* Your instructions
A faithful copy of all the data is the goal; omit the pictures.

* Exercise data

*** Block opens ***

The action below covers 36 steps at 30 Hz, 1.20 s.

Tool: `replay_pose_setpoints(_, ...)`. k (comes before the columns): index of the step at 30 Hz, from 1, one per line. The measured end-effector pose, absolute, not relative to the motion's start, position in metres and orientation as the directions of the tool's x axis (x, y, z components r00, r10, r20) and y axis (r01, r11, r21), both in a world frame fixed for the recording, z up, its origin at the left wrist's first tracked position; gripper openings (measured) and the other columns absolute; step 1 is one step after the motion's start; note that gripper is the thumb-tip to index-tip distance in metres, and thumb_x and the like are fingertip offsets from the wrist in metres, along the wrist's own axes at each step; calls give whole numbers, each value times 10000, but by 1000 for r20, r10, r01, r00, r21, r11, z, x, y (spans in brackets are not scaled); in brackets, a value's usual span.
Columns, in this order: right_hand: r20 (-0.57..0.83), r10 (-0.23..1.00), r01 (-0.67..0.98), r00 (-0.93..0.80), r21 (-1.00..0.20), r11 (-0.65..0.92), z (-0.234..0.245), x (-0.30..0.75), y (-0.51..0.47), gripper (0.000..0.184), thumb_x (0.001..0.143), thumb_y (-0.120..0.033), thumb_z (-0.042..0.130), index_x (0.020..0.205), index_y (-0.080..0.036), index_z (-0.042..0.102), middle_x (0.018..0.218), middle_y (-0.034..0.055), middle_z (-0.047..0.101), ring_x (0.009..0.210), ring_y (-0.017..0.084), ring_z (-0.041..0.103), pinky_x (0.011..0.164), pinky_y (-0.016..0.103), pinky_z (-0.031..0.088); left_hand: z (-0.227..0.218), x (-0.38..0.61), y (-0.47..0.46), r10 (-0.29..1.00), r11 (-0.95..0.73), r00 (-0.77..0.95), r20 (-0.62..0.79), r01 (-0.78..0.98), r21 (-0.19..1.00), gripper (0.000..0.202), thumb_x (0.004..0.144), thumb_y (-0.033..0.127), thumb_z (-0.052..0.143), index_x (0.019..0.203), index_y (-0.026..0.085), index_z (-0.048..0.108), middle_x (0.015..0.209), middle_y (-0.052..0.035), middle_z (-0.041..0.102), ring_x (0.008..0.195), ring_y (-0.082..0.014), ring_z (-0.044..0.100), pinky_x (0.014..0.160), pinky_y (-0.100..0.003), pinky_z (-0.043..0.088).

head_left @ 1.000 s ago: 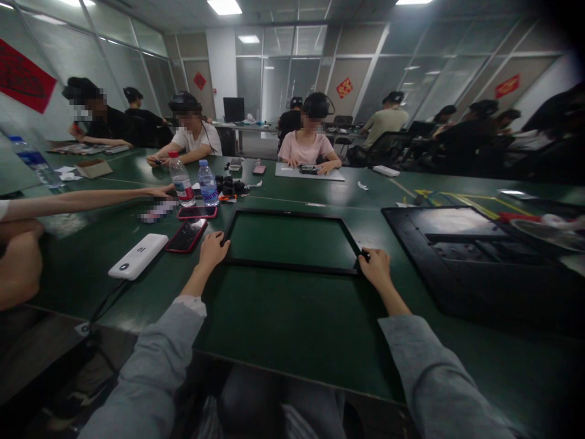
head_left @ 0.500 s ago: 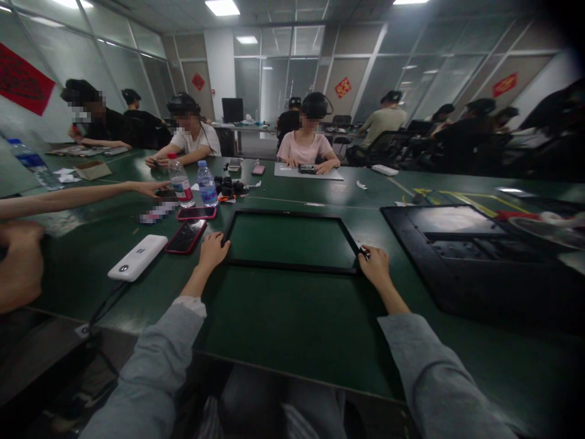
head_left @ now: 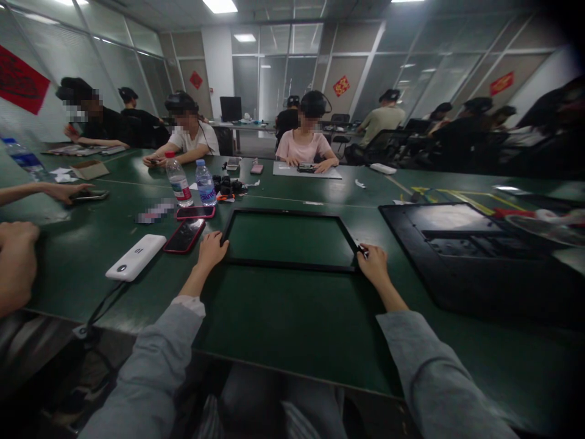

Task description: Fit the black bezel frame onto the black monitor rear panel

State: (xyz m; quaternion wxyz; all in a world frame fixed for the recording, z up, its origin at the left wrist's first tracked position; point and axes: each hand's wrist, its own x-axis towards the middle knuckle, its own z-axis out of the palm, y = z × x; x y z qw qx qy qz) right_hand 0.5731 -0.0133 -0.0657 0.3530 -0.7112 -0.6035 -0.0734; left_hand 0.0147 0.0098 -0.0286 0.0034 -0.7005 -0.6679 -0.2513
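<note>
Green and smooth, the long table [head_left: 292,329] carried a thin black rectangular frame [head_left: 289,266] lying flat straight ahead of the person, with bare tabletop showing through its opening. Both grey-sleeved forearms stretched forward: the left hand [head_left: 211,250] curled its fingers over the frame's near left corner, and the right hand [head_left: 373,263] pinched the near right corner, fingers closed on the rim. Just left of the frame lay a glossy red-cased phone [head_left: 185,235] and a white slab-shaped power bank [head_left: 136,257], its dark cable trailing off the edge.
</note>
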Motion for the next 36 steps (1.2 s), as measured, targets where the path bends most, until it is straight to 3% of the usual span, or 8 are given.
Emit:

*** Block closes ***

* Exercise output
The action below covers 36 steps at 30 Hz, 1.20 s.

Tool: `replay_pose_setpoints(_, ...)`. k (comes before the columns): index of the step at 30 Hz, from 1, one per line. The measured end-effector pose, absolute, not relative to the motion's start, position in metres and orientation as the directions of the tool's x axis (x, y, z components r00, r10, r20) and y axis (r01, r11, r21), both in a world frame fixed for the recording, z up, its origin at the left wrist's first tracked position; gripper openings (measured) and the other columns absolute; step 1 is one step after the motion's start; note that gripper is the thumb-tip to index-tip distance in metres, and thumb_x and the like are fingertip offsets from the wrist in metres, along the wrist's own axes at each step; calls give whole numbers, each value times 10000, but by 1000 for r20, r10, r01, r00, r21, r11, z, x, y (spans in brackets are not scaled); in brackets, a value's usual span.
Columns, in this order: right_hand: r20 (-0.57..0.83), r10 (-0.23..1.00), r01 (-0.67..0.98), r00 (-0.93..0.80), r21 (-1.00..0.20), r11 (-0.65..0.92), z (-0.234..0.245), x (-0.30..0.75), y (-0.51..0.47), gripper (0.000..0.184), thumb_x (0.001..0.143), thumb_y (-0.120..0.033), thumb_z (-0.042..0.130), index_x (0.020..0.205), index_y (-0.080..0.036), index_z (-0.042..0.102), middle_x (0.018..0.218), middle_y (-0.034..0.055), middle_z (-0.047..0.101), ring_x (0.009..0.210), ring_y (-0.017..0.084), ring_z (-0.041..0.103), pinky_x (0.011..0.164), pinky_y (-0.016..0.103), pinky_z (-0.031..0.088); left_hand: z (-0.227..0.218), x (-0.38..0.61), y (-0.47..0.46), r10 (-0.29..1.00), r11 (-0.95..0.73), r00 (-0.77..0.95), r20 (-0.62..0.79), r01 (-0.78..0.98), r21 (-0.19..1.00), gripper (0.000..0.202), thumb_x (0.004..0.144), thumb_y (-0.033..0.127), thumb_z (-0.052..0.143), index_x (0.019..0.203), index_y (-0.026..0.085), index_z (-0.048..0.108), middle_x (0.015..0.209), middle_y (-0.052..0.035), middle_z (-0.041..0.102), ring_x (0.008..0.195), ring_y (-0.082..0.014), ring_z (-0.044..0.100), pinky_x (0.014..0.160), pinky_y (-0.100..0.003), pinky_z (-0.043..0.088).

head_left @ 1.000 s ago: 
head_left @ 0.500 s ago: 
head_left @ now: 

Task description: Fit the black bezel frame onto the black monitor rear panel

State: (xyz m; quaternion wxyz; all in a world frame fixed for the recording, z up, its origin at the left wrist's first tracked position; point and axes: each hand's wrist, its own x-axis towards the middle knuckle, its own z-axis out of the palm, y = z × x; x y z qw qx qy qz) right_hand 0.5731 -0.0133 -0.0657 0.3530 -0.7112 -0.6035 -0.0734; left_hand 0.0147 0.0098 -0.0286 0.0034 -0.7005 -0.6679 -0.2513
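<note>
Green and smooth, the long table [head_left: 292,329] carried a thin black rectangular frame [head_left: 289,266] lying flat straight ahead of the person, with bare tabletop showing through its opening. Both grey-sleeved forearms stretched forward: the left hand [head_left: 211,250] curled its fingers over the frame's near left corner, and the right hand [head_left: 373,263] pinched the near right corner, fingers closed on the rim. Just left of the frame lay a glossy red-cased phone [head_left: 185,235] and a white slab-shaped power bank [head_left: 136,257], its dark cable trailing off the edge.
</note>
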Motion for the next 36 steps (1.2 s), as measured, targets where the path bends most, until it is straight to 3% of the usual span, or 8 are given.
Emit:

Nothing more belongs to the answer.